Return each line of the data below exactly, omitting any pictures.
★ ★ ★ ★ ★ ★ ★
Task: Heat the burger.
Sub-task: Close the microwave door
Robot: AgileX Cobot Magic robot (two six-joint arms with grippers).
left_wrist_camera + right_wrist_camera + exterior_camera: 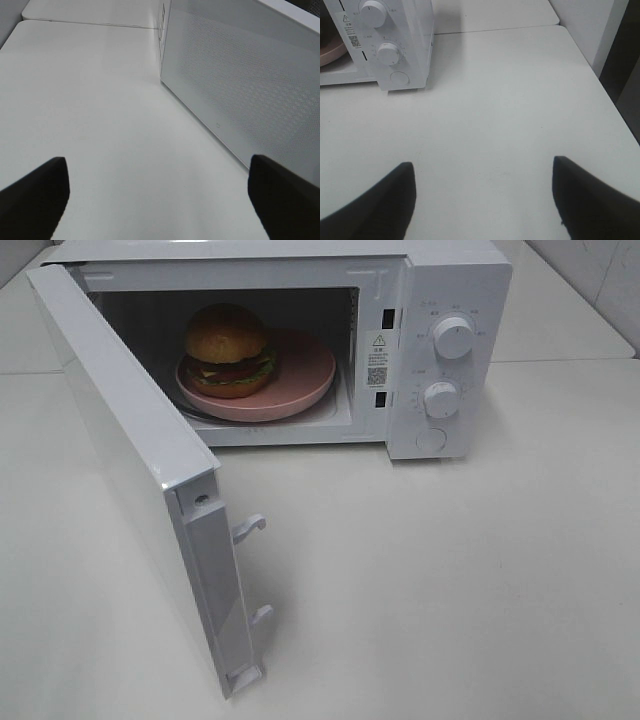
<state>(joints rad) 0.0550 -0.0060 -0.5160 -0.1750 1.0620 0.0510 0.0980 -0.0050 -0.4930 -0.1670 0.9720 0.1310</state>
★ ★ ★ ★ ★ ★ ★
Response to the task
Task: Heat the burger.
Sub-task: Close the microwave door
Robot: AgileX Cobot Magic robot (two six-joint arms with grippers).
left_wrist_camera + right_wrist_camera + exterior_camera: 
<state>(joints rad) 0.0550 -0.0060 -0.5160 -0.1750 1.0620 0.0510 0.0980 -0.0050 -0.4930 -0.1670 0.9720 0.1310</state>

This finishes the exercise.